→ Work task
Identify all lines below that hold "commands" and collect them.

[Dataset]

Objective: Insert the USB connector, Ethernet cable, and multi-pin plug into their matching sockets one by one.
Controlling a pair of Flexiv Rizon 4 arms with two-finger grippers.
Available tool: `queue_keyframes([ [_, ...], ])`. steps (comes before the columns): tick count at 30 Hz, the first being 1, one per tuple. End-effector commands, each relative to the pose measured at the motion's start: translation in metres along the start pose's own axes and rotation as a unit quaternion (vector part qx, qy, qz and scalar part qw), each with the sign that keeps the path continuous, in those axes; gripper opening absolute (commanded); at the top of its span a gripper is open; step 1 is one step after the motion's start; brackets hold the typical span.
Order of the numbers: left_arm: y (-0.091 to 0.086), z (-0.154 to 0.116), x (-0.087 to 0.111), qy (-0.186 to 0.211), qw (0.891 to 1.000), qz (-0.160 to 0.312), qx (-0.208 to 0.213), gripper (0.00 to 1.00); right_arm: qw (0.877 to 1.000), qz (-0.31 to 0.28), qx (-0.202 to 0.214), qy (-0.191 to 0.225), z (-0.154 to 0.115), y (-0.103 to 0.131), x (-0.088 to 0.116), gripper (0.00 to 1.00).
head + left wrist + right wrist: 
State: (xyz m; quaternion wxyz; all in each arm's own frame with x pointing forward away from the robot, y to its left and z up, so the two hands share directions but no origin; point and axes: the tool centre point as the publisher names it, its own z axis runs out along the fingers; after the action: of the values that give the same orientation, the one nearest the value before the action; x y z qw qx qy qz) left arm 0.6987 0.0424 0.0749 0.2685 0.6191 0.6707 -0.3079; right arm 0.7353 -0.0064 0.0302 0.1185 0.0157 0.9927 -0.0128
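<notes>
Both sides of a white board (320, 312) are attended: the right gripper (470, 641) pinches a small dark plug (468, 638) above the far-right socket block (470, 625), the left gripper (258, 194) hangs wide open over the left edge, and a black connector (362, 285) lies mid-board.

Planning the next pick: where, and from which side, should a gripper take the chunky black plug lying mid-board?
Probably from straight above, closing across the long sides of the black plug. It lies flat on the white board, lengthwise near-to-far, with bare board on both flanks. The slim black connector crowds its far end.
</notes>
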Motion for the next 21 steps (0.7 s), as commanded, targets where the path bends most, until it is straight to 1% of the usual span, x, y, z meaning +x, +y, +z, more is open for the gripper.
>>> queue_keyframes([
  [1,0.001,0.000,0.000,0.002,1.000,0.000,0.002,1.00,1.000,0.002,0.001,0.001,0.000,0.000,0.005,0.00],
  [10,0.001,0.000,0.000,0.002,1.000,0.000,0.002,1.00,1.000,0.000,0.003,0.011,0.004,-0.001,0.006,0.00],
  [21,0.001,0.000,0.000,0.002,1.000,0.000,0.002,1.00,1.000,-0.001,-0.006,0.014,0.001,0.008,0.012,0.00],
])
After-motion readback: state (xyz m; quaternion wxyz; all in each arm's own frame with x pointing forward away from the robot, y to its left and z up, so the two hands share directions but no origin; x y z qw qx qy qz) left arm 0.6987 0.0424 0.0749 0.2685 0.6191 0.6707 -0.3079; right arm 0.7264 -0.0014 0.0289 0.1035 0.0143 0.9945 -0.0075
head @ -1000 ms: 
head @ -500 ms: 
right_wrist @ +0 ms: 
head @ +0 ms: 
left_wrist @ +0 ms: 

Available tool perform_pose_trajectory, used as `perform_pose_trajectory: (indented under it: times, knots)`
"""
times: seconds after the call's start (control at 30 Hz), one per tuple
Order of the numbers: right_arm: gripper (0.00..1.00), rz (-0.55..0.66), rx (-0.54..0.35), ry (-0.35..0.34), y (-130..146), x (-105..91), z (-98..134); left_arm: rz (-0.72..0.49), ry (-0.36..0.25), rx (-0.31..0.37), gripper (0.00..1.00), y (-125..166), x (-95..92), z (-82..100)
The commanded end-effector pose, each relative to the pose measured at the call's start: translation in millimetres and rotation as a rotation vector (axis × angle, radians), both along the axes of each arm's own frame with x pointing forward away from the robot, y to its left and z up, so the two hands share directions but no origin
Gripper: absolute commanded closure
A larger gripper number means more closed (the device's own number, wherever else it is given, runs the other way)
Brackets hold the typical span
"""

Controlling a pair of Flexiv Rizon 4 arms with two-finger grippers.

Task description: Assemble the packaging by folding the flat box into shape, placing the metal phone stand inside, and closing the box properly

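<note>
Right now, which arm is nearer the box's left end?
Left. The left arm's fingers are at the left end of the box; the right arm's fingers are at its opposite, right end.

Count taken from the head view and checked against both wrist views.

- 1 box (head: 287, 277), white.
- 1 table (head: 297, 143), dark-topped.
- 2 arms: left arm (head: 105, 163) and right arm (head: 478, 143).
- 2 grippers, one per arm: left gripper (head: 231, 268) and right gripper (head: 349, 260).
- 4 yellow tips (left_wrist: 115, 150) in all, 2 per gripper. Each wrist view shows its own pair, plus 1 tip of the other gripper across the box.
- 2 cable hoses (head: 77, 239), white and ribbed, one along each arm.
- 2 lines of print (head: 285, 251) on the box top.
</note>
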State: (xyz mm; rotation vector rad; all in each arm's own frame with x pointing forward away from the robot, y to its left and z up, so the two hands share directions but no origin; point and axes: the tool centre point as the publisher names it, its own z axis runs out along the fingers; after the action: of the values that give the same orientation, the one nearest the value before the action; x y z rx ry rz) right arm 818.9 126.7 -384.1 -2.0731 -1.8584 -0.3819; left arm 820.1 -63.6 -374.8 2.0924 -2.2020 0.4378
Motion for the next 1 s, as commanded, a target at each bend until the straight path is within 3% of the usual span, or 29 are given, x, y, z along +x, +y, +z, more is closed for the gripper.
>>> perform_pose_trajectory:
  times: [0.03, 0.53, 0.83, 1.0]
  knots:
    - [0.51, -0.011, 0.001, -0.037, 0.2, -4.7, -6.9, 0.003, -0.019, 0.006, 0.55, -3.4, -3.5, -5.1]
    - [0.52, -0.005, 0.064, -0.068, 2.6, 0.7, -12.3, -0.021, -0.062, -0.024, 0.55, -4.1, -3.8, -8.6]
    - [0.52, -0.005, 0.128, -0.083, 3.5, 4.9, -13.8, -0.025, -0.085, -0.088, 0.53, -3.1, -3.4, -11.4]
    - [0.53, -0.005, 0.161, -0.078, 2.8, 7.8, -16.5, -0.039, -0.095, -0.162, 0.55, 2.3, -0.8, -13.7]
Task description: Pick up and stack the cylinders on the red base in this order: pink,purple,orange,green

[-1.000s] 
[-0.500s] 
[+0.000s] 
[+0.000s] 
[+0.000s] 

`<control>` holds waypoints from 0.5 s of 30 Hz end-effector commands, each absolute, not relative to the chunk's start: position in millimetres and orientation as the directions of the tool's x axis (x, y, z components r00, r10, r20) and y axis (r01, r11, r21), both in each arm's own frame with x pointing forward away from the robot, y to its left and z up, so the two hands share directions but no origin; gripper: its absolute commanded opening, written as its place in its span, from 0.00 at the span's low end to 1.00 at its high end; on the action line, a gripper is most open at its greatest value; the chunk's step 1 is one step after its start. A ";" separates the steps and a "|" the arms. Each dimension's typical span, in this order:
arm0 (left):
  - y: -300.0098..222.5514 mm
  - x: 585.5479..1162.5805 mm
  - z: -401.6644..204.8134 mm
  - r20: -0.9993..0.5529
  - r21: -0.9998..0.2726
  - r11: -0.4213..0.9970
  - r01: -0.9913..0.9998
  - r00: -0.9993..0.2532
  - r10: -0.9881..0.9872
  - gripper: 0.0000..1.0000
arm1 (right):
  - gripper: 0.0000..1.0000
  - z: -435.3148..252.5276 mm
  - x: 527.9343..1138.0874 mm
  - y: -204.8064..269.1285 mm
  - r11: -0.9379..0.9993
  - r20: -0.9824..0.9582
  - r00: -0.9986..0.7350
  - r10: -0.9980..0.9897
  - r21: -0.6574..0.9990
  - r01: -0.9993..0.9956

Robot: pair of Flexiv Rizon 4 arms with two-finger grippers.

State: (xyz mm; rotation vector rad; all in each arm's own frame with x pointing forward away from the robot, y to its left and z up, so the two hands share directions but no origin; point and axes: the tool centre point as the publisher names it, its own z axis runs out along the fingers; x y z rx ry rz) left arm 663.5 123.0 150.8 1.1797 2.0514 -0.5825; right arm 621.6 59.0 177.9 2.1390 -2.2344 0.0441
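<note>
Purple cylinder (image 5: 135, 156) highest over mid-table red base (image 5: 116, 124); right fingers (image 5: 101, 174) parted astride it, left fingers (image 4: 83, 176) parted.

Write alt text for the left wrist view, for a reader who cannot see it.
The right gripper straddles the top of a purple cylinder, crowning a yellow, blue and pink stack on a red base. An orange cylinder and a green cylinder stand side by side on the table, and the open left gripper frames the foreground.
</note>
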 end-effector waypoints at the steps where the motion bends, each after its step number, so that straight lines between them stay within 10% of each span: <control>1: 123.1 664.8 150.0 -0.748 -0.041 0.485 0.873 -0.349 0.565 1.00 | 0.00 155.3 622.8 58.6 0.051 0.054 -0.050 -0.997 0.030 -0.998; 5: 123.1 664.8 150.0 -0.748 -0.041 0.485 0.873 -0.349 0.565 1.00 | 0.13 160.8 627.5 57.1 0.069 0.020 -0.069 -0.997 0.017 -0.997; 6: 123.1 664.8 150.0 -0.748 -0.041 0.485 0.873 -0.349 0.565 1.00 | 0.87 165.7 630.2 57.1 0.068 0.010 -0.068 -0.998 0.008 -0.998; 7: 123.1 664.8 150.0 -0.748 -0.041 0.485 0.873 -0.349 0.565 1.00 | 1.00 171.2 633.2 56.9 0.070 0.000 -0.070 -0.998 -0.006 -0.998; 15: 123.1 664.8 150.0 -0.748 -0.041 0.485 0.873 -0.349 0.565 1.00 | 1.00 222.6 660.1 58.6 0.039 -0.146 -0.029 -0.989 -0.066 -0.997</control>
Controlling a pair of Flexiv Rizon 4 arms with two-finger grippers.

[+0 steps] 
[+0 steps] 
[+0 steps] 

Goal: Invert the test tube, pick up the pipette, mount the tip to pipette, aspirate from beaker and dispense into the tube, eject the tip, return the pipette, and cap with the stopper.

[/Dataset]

→ Solution
Available tool: `queue_keyframes([ [_, ...], ])`. steps (comes before the columns): tick count at 30 Hz, the first being 1, one per tuple. End-effector commands, each relative to the pose measured at the motion's start: translation in metres along the start pose's own axes and rotation as a unit quaternion (vector part qx, qy, qz and scalar part qw), each with the sign that keeps the path continuous, in those axes; gripper opening absolute (commanded); at the top of its span a gripper is open; step 1 is one step after the motion's start; brackets hold the typical span.
`<control>` holds waypoints from 0.5 s of 30 Hz end-effector commands, each absolute, not relative to the chunk's start: position in millimetres and orientation as the directions of the tool's x axis (x, y, z components r00, r10, r20) and y axis (r01, r11, r21), both in each arm's own frame with x pointing forward away from the robot, y to its left and z up, so the two hands share directions but no origin; gripper: its absolute commanded opening, written as its place in its span, from 0.00 at the span's low end to 1.00 at its high end; on the action line, a gripper is most open at its greatest value; the chunk's step 1 is one step after its start. A ";" separates the steps and a "|" the arms. Each dimension's typical span, in this order:

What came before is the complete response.